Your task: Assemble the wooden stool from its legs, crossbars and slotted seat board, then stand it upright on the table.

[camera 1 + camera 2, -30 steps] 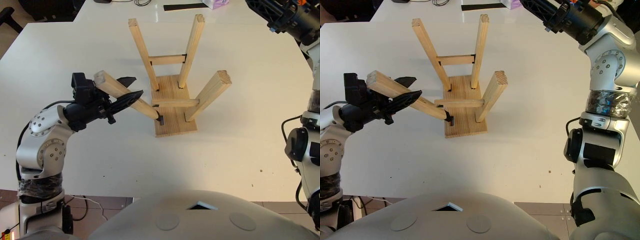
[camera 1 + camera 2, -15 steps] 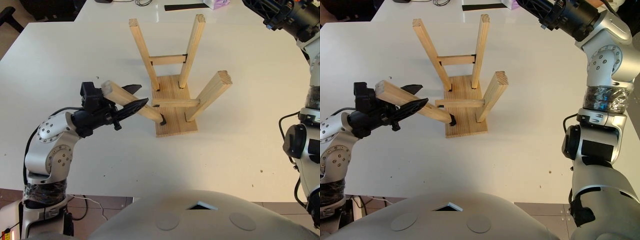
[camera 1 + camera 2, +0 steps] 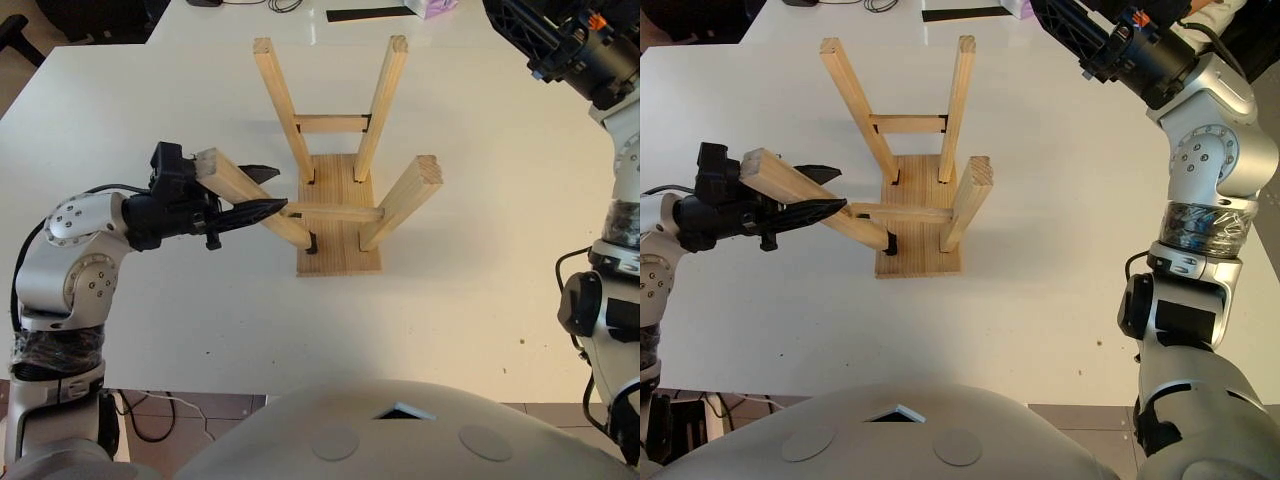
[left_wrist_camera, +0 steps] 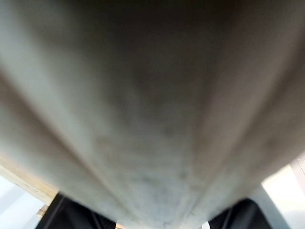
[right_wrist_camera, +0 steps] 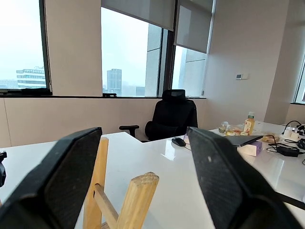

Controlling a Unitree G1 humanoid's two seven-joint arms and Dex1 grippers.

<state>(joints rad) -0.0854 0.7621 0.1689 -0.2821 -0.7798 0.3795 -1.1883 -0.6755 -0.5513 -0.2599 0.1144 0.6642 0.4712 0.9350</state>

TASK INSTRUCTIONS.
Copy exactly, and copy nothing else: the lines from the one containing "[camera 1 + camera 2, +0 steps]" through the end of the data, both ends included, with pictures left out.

EXERCISE SOLUTION.
[camera 1 + camera 2, +0 steps] 
[left_wrist_camera, +0 steps] 
[right_wrist_camera, +0 steps] 

Controlling a Unitree G1 humanoid's two seven-joint arms and Dex1 grippers.

<state>(joints rad) -0.0854 0.7621 0.1689 -0.2821 -0.7798 0.3795 -1.1883 -0.6755 -0.5513 -0.2599 0.1144 0.6642 0.4712 0.9350</state>

The exercise is fully answered.